» PROMPT
What lines below mention the word "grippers"? Copy each one.

------------------------------------------------

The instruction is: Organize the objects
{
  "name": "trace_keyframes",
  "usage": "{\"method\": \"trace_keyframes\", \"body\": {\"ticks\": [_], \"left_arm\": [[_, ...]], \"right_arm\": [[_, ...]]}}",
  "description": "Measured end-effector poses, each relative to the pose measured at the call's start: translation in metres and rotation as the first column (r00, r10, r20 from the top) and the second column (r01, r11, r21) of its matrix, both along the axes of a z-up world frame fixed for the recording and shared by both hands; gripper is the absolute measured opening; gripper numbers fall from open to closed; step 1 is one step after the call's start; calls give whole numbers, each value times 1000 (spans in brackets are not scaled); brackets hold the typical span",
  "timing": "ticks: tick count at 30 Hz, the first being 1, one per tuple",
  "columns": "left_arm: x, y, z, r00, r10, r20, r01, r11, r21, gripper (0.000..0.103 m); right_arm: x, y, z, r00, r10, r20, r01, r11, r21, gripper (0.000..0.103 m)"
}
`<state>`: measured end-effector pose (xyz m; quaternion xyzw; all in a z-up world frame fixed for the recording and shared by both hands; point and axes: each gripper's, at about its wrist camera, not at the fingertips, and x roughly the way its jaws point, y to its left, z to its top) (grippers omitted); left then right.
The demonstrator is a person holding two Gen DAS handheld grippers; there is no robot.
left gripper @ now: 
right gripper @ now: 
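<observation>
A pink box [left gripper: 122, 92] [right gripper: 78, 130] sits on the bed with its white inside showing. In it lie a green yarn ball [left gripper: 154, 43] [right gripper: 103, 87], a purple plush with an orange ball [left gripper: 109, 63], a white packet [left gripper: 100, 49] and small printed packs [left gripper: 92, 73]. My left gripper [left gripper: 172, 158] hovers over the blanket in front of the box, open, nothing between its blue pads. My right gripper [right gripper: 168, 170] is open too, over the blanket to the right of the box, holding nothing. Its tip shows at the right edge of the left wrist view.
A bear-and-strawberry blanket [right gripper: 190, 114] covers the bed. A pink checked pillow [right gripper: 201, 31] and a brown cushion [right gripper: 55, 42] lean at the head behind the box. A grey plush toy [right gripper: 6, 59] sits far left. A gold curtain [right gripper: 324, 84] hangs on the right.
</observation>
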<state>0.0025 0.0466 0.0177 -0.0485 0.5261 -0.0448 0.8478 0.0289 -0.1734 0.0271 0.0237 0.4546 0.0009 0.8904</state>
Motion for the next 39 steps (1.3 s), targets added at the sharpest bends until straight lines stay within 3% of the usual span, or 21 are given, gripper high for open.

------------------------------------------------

» SOLUTION FOR THIS EXERCISE
`<state>`: measured end-effector pose (xyz m; quaternion xyzw; all in a z-up world frame fixed for the recording and shared by both hands; point and axes: each gripper's, at about its wrist camera, not at the fingertips, and x roughly the way its jaws point, y to its left, z to its top) (grippers omitted); left then right.
The demonstrator is a person holding two Gen DAS handheld grippers; there is no robot.

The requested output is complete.